**TASK OBJECTIVE**
With the pictures omitted, please transcribe exactly the lines beginning at the one that contains "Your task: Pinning" and ending with the last line of the records below.

Extracted records
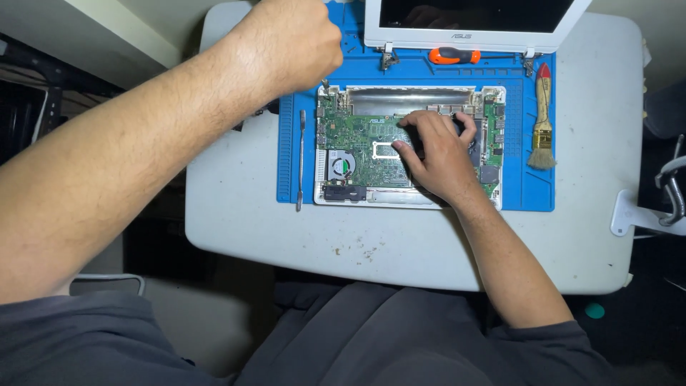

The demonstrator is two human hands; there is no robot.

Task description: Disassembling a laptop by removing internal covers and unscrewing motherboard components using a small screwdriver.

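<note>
Surface: white table [429, 246] with blue mat [532, 196].
Board: green motherboard [364, 154] in opened laptop base [493, 93], under the grip.
Right hand [439, 154]: fingertips pinching a dark part on the board.
Left hand [296, 39]: closed fist, raised far left; contents cannot tell.
Risk: pulling crooked may tear a connector.

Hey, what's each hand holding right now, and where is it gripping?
The right hand rests its fingertips on the green circuit board; whether it grips anything cannot be told. The left hand is a closed fist; its contents are hidden.
</note>
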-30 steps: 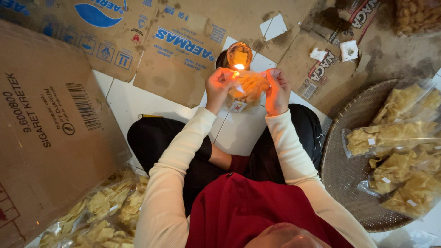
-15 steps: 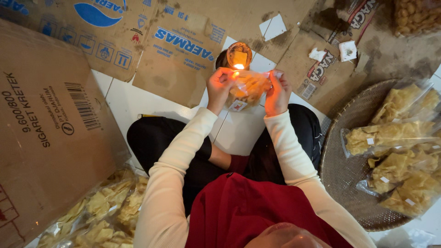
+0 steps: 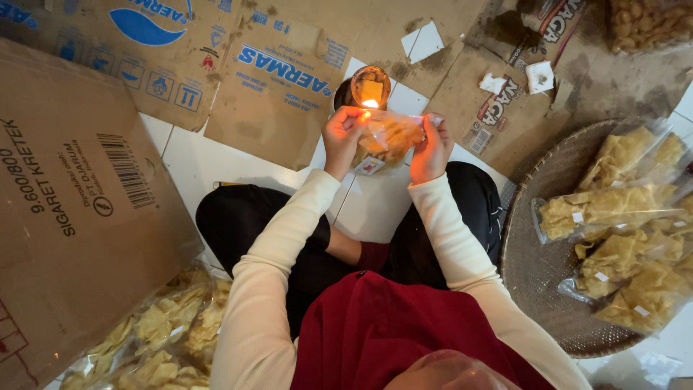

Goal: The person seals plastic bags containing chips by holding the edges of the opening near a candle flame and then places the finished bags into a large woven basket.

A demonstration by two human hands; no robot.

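Pinching the bag point(image 3: 390, 137) of chips at each end, left hand point(image 3: 343, 137) and right hand point(image 3: 432, 148) closed on it, its top edge at the candle point(image 3: 370, 92) flame, sealed ones piled in the basket point(image 3: 538, 267), more bags point(image 3: 155, 336) lying left.

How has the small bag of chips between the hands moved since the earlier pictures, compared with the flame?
No clear move. The bag of chips stays between both hands, its top edge at the flame of the candle, as before.
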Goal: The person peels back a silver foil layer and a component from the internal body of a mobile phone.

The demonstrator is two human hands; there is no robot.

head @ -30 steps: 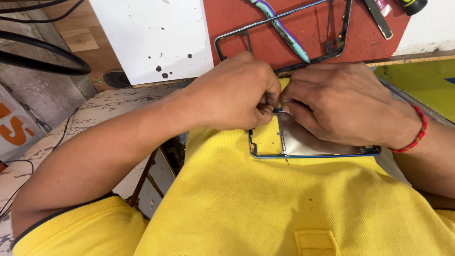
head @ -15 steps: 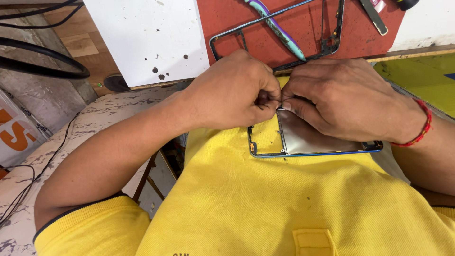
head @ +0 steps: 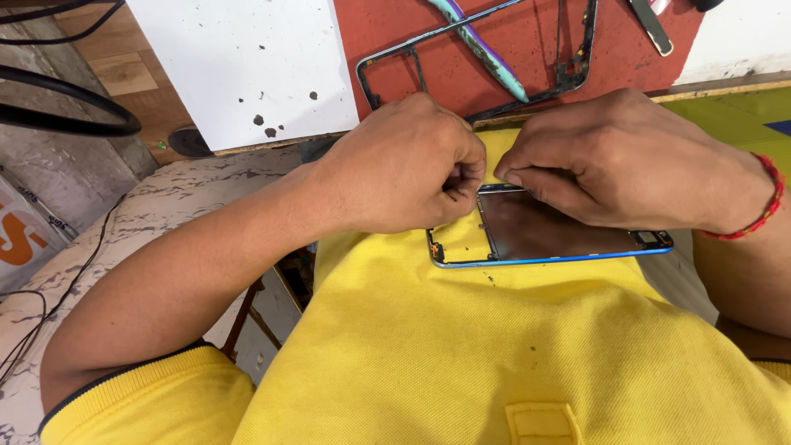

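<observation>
Two hands meet over a phone frame point(head: 544, 239) that lies on the person's yellow shirt point(head: 494, 346), close to the edge of the tabletop point(head: 725, 84). The left hand point(head: 404, 169) is closed in a pinch, fingertips pressed together at the frame's upper edge; what it pinches is too small to tell. The right hand point(head: 626, 161) is curled, its fingers resting on the frame's top edge. On the tabletop lie a red mat point(head: 527, 33) and a white sheet point(head: 247, 66) with dark spots. An empty black frame point(head: 478, 58) and a teal tool point(head: 482, 49) rest on the mat, well apart from the hands. At the left, a marbled surface point(head: 165, 206) and black cables point(head: 66, 107) sit lower. Open room stays between the hands and the mat's near edge.
</observation>
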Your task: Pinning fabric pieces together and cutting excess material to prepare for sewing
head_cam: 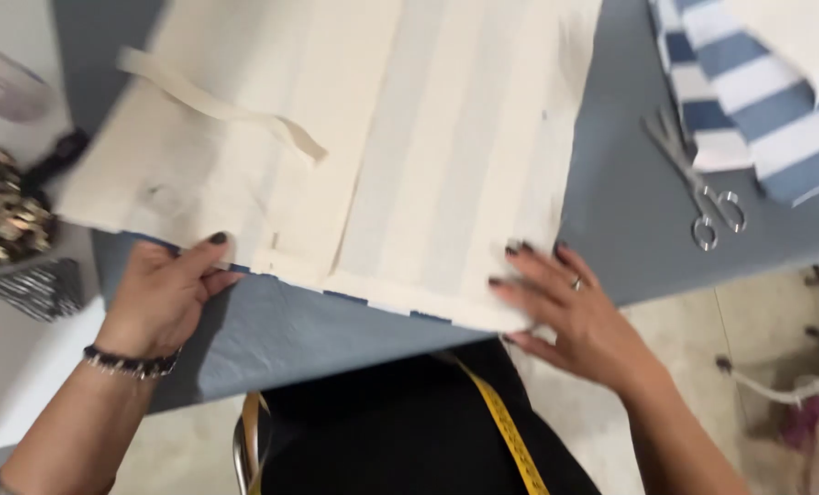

**SOLUTION FOR THIS TASK**
Your task: Pinning fabric pieces together and cutting excess material to prepare for sewing
head_cam: 

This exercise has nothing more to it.